**What you have to do:** Could you give back the records exactly, taking out the pictures?

**Available data:**
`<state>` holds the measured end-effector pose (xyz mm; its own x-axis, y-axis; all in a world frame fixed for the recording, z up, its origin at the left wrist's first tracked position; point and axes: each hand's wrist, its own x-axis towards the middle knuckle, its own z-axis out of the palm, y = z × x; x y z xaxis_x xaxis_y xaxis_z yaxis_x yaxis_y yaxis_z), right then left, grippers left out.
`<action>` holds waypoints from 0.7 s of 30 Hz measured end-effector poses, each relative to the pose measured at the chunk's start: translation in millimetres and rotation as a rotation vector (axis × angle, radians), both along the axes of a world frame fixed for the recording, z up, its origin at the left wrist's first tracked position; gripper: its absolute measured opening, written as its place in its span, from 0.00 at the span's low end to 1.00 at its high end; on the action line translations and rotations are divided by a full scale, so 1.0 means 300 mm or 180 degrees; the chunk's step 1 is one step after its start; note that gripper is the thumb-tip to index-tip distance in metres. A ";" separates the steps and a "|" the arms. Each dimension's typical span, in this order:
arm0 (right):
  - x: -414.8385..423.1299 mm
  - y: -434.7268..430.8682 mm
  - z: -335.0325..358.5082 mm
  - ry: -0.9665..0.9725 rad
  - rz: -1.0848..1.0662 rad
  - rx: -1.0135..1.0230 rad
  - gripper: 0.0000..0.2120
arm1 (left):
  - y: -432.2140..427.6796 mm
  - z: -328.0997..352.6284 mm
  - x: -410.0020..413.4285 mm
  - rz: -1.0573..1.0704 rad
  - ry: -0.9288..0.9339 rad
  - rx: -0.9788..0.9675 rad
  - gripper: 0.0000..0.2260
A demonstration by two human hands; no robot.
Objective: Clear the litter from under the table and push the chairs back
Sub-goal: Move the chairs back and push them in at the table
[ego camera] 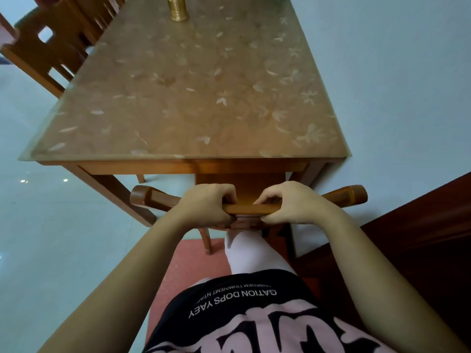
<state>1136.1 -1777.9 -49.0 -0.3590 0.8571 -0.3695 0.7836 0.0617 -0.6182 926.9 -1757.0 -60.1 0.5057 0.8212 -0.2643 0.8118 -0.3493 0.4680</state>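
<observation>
A wooden chair [248,208] stands at the near end of the wooden table [193,98], its seat partly under the tabletop. My left hand [209,203] grips the chair's top rail from the left of its middle. My right hand [290,203] grips the same rail just to the right, fingers curled over it. The rail's curved ends stick out on both sides of my hands. No litter shows; the floor under the table is mostly hidden by the top.
Another wooden chair [46,47] stands along the table's left side. A brass cylinder [177,8] sits at the table's far end. A pale wall runs along the right, dark wooden furniture [413,225] stands at right, and a red mat [188,266] lies underfoot.
</observation>
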 end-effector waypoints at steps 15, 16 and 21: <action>-0.015 0.077 0.019 0.0424 -0.0015 -0.0252 0.14 | 0.070 0.049 0.003 0.0098 -0.0297 -0.0016 0.09; -0.011 0.086 0.022 0.0428 -0.0026 -0.0241 0.14 | 0.079 0.052 0.009 0.0080 -0.0268 0.0034 0.09; 0.007 0.149 0.033 0.0312 -0.0016 -0.0245 0.15 | 0.130 0.039 0.036 0.0164 -0.0254 0.0153 0.08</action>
<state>1138.2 -1733.2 -39.2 -0.3924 0.8294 -0.3977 0.7194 0.0072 -0.6946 937.6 -1718.2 -48.4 0.4803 0.8575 -0.1845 0.7901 -0.3317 0.5155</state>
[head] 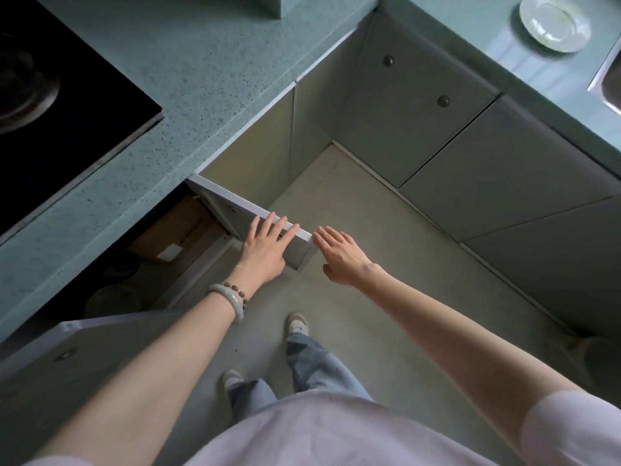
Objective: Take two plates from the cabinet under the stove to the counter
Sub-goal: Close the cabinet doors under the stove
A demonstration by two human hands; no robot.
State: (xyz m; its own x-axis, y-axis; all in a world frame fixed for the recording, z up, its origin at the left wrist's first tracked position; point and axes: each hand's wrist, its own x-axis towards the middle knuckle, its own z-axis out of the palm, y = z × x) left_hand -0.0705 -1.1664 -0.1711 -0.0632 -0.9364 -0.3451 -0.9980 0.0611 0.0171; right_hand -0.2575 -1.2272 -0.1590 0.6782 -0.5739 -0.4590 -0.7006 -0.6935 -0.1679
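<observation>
Stove (pixel 50 79) is sitting dark at the far left, set into the green bench (pixel 201 62). Under it the cabinet (pixel 141 264) is standing open, and it is dim inside. Something round and pale (pixel 111 301) is lying low in there. It may be plates, but it is too dark to tell. A brown box (pixel 174 230) is sitting deeper in.

One cabinet door (pixel 67 358) is swinging wide at the lower left. The other door (pixel 268 230) is sticking out in the middle. The left hand (pixel 265 250), with bracelets (pixel 232 297) on its wrist, is lying flat on that door with its fingers spread out. Its grip is loose and is holding nothing. Just beside the door's edge, the right hand (pixel 339 257) is reaching in with fingers open too, and it is empty.

Far to the right, one white plate (pixel 554 23) is already resting on the bench near the sink (pixel 608 82).

I think the person is moving the door, either to shut it or to push it wider. If only one plate is out, the next move is calling for bending down, reaching into the dark space and lifting a second plate with care.
</observation>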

**Finished task:**
`<state>` holds the measured end-effector pose (xyz mm; its own x-axis, y-axis; all in a world frame fixed for the recording, z up, its origin at the left wrist's first tracked position; point and axes: each hand's wrist, its own x-axis towards the middle knuckle, its own z-axis out of the palm, y = z × x; x y z xaxis_x xaxis_y xaxis_z yaxis_x yaxis_y yaxis_z), right then left, grippers left out.
`<action>` holds waypoints from 0.7 s of 30 Hz measured end-effector poses, each relative to the pose measured at the chunk's start: translation in millimetres and rotation as a rotation vector (axis × angle, radians), both along the axes of a world frame fixed for the recording, z up, its origin at the left wrist's first tracked position; gripper: its absolute measured opening, written as its place in its span, from 0.00 at the span's low end to 1.00 at its high end; on the action line translations and rotations are divided by a full scale, so 1.0 means 300 mm or 180 degrees; the chunk's step 1 is one step after its start; note that gripper is the thumb-tip to index-tip distance in metres. A ";" separates the steps and a "|" the arms. Each dimension's typical span, in this order:
arm0 (right):
  - x: -414.8385..423.1299 mm
  - y: -434.7268..430.8682 mm
  - z: -335.0325..358.5082 mm
  - ry: -0.9665..0.9725 rad
  - rz: -1.0848..1.0662 rad
  - rx: -1.0135..1.0230 rad
  - gripper: 0.0000..0.2120
arm1 (left):
  - y: -432.2140..427.6796 mm
  - z: -328.0997..352.6284 mm
  - x: -410.0020..413.4285 mm
  - rz: -1.0573..1.0704 rad
  - ry: -0.9288..0.9339 rad
  - rx: -0.9788..0.9675 rad
  - gripper: 0.0000..0.2260
A demonstration by two human hands; no robot.
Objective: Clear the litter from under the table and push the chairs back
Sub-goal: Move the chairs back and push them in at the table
[ego camera] 
<state>1136.1 -1777.9 -49.0 -0.3590 0.8571 -0.3695 0.7836 0.0617 -0.6182 926.9 -1757.0 -60.1 0.5057 0.8212 -0.2643 0.8118 -0.3493 0.4680</state>
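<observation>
A wooden chair [248,208] stands at the near end of the wooden table [193,98], its seat partly under the tabletop. My left hand [209,203] grips the chair's top rail from the left of its middle. My right hand [290,203] grips the same rail just to the right, fingers curled over it. The rail's curved ends stick out on both sides of my hands. No litter shows; the floor under the table is mostly hidden by the top.
Another wooden chair [46,47] stands along the table's left side. A brass cylinder [177,8] sits at the table's far end. A pale wall runs along the right, dark wooden furniture [413,225] stands at right, and a red mat [188,266] lies underfoot.
</observation>
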 end-effector waypoints at steps 15, 16 and 21: <action>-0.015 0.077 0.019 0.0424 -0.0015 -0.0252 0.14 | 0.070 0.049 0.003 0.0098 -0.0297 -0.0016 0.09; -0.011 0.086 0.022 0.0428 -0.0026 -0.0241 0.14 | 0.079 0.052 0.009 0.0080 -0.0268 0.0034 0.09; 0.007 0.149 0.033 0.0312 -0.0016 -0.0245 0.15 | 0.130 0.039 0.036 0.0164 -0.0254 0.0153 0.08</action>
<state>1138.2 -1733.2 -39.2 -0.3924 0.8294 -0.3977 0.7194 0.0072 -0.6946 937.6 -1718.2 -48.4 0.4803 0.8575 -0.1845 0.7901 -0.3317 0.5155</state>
[head] 
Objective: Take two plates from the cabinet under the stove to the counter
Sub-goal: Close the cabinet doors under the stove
A demonstration by two human hands; no robot.
State: (xyz m; its own x-axis, y-axis; all in a world frame fixed for the recording, z up, its origin at the left wrist's first tracked position; point and axes: each hand's wrist, its own x-axis towards the middle knuckle, its own z-axis out of the palm, y = z × x) left_hand -0.0705 -1.1664 -0.1711 -0.0632 -0.9364 -0.3451 -0.9980 0.0611 0.0171; right_hand -0.2575 -1.2272 -0.1590 0.6782 -0.5739 -0.4590 -0.7006 -0.6935 -0.1679
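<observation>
Stove (pixel 50 79) is sitting dark at the far left, set into the green bench (pixel 201 62). Under it the cabinet (pixel 141 264) is standing open, and it is dim inside. Something round and pale (pixel 111 301) is lying low in there. It may be plates, but it is too dark to tell. A brown box (pixel 174 230) is sitting deeper in.

One cabinet door (pixel 67 358) is swinging wide at the lower left. The other door (pixel 268 230) is sticking out in the middle. The left hand (pixel 265 250), with bracelets (pixel 232 297) on its wrist, is lying flat on that door with its fingers spread out. Its grip is loose and is holding nothing. Just beside the door's edge, the right hand (pixel 339 257) is reaching in with fingers open too, and it is empty.

Far to the right, one white plate (pixel 554 23) is already resting on the bench near the sink (pixel 608 82).

I think the person is moving the door, either to shut it or to push it wider. If only one plate is out, the next move is calling for bending down, reaching into the dark space and lifting a second plate with care.
</observation>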

Here the output is complete.